Dass Fischfäkalien den Transport von Kohlenstoff in die Tiefe beeinflussen, war nicht neu, fand aber bisher wenig Beachtung, resümiert Eric Achterberg vom Helmholtz-Zentrum für Ozeanforschung Kiel in Kiel. Neben dem Export von Kohlenstoff spielt auch eine veränderte Nährstoffzufuhr vor allem durch Stickstoff und Eisen bei der biologischen Kohlenstoffpumpe eine Rolle. Auch glaubt der Experte, dass es wichtigere Umweltstressoren gebe als das Weniger an Fischfäkalien, dass nun die Meerestiefen gelangt - etwa die Erwärmung und Versauerung der Ozeane.
Eine andere Frage ist, inwieweit die Entnahme von Fisch mehr Kohlenstoff aus den Stoffkreisläufen im Meer entfernt als die Sequestrierung von Fäkalien, gibt Rainer Froese vom Helmholtz-Zentrum für Ozeanforschung zu bedenken. Darüber hinaus wäre zu untersuchen, was mit diesem Kohlenstoff an Land passiert und über welche Kreisläufe er wieder im Meer landet.
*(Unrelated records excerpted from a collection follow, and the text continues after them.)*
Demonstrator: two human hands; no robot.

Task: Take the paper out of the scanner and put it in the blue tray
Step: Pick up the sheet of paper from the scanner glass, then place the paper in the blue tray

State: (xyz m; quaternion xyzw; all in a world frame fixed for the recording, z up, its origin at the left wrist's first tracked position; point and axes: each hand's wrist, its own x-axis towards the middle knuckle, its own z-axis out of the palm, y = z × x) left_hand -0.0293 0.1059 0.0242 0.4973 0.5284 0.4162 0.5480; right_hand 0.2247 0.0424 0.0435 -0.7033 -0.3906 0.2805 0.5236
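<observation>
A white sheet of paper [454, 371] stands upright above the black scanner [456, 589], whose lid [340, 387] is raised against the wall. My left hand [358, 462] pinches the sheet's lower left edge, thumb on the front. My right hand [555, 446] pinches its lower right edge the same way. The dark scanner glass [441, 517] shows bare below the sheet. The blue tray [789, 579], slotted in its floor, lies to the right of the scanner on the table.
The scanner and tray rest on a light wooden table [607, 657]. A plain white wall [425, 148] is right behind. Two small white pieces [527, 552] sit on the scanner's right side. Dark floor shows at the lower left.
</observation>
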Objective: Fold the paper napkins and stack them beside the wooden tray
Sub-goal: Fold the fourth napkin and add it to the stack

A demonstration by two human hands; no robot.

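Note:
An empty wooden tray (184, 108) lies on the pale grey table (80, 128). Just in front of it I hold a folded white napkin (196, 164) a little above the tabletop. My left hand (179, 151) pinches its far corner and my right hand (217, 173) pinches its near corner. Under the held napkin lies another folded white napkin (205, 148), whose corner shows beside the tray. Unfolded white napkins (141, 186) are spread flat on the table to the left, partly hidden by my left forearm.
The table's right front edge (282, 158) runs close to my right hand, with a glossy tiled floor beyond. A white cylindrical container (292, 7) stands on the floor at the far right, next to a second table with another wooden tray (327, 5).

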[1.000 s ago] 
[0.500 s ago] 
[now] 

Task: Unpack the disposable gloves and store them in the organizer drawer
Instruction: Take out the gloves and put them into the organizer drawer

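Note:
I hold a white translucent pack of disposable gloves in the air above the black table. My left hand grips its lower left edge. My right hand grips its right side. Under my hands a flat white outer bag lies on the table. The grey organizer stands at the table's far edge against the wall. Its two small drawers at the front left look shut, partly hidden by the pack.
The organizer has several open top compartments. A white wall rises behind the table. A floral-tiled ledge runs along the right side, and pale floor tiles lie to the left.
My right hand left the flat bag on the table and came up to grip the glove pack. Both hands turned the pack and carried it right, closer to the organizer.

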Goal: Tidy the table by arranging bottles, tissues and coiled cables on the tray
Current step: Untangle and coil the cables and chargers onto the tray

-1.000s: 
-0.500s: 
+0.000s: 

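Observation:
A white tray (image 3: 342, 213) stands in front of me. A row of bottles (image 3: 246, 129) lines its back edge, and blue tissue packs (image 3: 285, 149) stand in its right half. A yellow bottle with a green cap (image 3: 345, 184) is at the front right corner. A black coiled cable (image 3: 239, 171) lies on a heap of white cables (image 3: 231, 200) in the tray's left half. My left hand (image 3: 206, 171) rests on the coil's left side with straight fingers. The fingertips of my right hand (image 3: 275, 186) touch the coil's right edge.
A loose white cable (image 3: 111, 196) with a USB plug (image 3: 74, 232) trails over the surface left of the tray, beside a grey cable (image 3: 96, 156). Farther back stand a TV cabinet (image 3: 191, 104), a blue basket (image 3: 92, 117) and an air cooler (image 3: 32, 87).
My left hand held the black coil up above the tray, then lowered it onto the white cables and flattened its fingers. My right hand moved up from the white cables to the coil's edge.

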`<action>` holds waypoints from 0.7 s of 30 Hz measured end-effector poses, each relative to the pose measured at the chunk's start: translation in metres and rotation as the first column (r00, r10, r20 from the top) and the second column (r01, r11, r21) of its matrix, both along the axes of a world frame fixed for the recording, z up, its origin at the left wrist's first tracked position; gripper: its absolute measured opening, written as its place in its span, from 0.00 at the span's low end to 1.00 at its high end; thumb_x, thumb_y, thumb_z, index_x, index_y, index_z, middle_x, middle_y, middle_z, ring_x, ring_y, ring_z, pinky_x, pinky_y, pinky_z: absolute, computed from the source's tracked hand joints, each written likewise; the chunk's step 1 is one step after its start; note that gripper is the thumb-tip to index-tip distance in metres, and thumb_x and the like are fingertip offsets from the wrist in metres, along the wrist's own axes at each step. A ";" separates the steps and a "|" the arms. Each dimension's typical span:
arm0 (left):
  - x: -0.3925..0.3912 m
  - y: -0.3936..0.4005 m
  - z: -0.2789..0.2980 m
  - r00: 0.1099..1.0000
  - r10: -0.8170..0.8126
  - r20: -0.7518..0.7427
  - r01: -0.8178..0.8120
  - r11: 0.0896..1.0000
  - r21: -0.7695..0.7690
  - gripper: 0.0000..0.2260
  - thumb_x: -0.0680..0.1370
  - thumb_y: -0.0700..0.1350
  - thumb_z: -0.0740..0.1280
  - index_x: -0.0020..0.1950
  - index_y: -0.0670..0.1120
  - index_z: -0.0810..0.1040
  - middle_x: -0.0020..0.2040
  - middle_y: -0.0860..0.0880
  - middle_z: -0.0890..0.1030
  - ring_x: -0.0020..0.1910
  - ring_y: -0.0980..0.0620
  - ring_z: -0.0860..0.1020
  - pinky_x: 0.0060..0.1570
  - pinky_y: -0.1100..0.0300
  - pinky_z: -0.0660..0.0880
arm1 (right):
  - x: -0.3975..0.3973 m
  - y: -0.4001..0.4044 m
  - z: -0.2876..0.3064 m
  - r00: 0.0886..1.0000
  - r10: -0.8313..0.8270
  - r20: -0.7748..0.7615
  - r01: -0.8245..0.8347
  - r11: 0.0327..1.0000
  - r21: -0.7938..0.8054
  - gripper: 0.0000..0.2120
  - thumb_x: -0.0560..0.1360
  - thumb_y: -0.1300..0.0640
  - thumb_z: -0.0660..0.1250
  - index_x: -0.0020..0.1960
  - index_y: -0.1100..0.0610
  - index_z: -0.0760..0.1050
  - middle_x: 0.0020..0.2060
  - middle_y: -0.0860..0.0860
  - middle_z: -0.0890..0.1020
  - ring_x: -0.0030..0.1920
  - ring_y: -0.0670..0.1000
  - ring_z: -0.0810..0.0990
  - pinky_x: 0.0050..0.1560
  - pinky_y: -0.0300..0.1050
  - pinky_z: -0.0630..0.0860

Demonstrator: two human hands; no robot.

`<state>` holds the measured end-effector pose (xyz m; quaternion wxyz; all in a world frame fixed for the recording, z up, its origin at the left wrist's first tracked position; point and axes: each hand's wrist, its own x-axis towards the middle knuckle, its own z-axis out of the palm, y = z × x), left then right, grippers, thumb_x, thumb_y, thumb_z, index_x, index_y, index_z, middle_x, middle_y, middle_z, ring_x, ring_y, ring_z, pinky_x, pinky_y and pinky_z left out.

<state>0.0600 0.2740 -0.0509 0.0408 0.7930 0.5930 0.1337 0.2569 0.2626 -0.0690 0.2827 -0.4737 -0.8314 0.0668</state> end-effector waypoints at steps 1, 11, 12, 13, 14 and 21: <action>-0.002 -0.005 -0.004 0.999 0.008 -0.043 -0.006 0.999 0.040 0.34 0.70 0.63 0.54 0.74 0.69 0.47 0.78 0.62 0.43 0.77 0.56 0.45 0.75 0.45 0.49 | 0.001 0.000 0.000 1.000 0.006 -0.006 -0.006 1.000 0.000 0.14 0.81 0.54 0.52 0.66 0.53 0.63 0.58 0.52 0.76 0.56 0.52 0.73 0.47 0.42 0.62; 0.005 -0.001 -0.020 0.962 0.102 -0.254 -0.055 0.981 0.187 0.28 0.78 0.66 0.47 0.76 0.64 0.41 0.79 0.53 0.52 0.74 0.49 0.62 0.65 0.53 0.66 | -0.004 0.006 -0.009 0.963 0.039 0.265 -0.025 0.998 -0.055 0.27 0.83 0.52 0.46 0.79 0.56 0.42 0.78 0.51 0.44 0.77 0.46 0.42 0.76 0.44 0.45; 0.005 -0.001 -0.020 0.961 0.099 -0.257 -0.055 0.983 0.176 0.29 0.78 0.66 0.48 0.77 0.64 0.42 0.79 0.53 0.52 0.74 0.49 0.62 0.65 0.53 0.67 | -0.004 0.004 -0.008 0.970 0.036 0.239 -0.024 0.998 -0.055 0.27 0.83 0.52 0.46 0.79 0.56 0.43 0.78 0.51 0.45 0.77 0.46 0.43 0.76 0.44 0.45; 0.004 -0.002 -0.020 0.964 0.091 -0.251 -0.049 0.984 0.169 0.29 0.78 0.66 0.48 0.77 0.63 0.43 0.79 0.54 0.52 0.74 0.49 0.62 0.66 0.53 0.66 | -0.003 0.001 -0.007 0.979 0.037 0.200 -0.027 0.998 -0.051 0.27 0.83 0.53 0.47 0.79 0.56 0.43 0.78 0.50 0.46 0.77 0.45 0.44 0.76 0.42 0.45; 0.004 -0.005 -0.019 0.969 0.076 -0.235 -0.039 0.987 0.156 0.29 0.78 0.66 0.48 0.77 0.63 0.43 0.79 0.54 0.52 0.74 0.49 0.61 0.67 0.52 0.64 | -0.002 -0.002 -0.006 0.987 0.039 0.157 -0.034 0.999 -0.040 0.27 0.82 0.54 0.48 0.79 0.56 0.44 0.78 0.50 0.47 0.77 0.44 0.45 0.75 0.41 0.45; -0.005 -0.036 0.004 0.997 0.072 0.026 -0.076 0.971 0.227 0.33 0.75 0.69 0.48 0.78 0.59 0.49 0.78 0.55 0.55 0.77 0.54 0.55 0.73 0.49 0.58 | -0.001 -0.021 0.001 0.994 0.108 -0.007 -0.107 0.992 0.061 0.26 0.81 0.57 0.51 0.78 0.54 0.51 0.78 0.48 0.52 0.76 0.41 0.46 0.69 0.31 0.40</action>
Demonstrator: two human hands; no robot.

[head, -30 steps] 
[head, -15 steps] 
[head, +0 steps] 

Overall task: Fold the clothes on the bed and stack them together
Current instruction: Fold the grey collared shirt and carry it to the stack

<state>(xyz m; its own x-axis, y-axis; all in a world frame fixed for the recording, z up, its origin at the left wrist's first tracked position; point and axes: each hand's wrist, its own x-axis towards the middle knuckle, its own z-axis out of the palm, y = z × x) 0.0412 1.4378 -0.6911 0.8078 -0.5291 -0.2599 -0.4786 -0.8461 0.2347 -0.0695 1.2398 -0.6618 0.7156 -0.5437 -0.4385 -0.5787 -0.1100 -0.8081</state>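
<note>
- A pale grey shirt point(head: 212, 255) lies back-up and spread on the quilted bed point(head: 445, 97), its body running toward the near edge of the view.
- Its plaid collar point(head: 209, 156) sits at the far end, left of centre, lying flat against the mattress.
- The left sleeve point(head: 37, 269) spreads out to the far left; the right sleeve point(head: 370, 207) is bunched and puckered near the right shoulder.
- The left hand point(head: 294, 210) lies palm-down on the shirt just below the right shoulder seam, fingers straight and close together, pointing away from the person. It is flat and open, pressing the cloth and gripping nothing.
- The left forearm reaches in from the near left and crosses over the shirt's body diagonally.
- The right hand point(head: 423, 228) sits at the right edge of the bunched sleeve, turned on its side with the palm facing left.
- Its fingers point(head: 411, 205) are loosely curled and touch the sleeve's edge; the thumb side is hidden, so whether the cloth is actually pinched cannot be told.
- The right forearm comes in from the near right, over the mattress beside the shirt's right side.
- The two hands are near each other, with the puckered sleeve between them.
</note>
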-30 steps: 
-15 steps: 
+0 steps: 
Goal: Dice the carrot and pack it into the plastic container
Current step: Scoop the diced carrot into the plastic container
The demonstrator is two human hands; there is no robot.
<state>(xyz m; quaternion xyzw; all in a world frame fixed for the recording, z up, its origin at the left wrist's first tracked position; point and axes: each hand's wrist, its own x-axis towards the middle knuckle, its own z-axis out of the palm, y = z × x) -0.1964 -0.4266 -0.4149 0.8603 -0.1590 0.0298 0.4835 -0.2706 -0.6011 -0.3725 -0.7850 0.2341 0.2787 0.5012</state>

Fäkalien-Pellets zum Beispiel von Ruderfußkrebsen, Salpen und Pfeilwürmern tragen erheblich zur Bündelung von Planktonalgenbiomasse bei und erhöhen deren Sinkgeschwindigkeit, weiß Andreas Neumann, wissenschaftlicher Mitarbeiter am Helmholtz Zentrum Hereon in Geesthacht.
Wenn die organischen Partikel schneller durch die Wassersäule fallen, kommen sie auch weniger abgebaut unten an. So stellt sich die Frage, wie hoch der geschätzte Anteil der Fischfäkalien bei diesem Prozess ist, und wie er durch Fischerei beeinflusst wird.
Klimawandel und Überfischung müssen zusammen gedacht werden
Nahrungsnetze im Ozean sind eng miteinander verknüpft. So beeinflusst die Fischbiomasse die Biomasse von Algen und Krebstieren sowie deren Artenzusammensetzung. Dies wiederum wirkt sich auf den Partikelfluss aus.
Oben genannte Studie beziffert den Anteil von Fischpellets mit zehn Prozent, gemessen an der Gesamtheit der sinkenden organischen Partikel, zu denen auch abgestorbene Zellen von Algen und kleinen Krebstieren sowie deren Ausscheidungen gehören.
Zusätzlich werde Kohlenstoff als Kohlendioxid bzw. als Karbonat gelöst und durch die Umwälzung der Wassermassen in die Tiefe transportiert bzw. als gelöste organische Substanz über Tausende Jahre gespeichert, erläutert Sinikka Lennartz vom Massachusetts Institute of Technology.
Darüber hinaus müssen etwaige ökologische Rückkopplungseffekte berücksichtigt werden. Überfischung schadet nicht nur den Beständen, Ökosystemen, Fischereien und Konsumenten, sie ist auch ein Beitrag zum Klimawandel, sind sich die Wissenschaftler einig.
Überfischung muss deshalb dauerhaft vermieden werden, nicht nur, um die Fischbestände zu erhalten und die Fischereibetriebe am Laufen zu halten, sondern auch, um den Klimawandel zu stoppen. Zu diesem Zweck müsse die Fischerei derart umgestaltet werden, dass die Meere ein Maximum an Kohlenstoff aufnehmen, lautet ihre Forderung.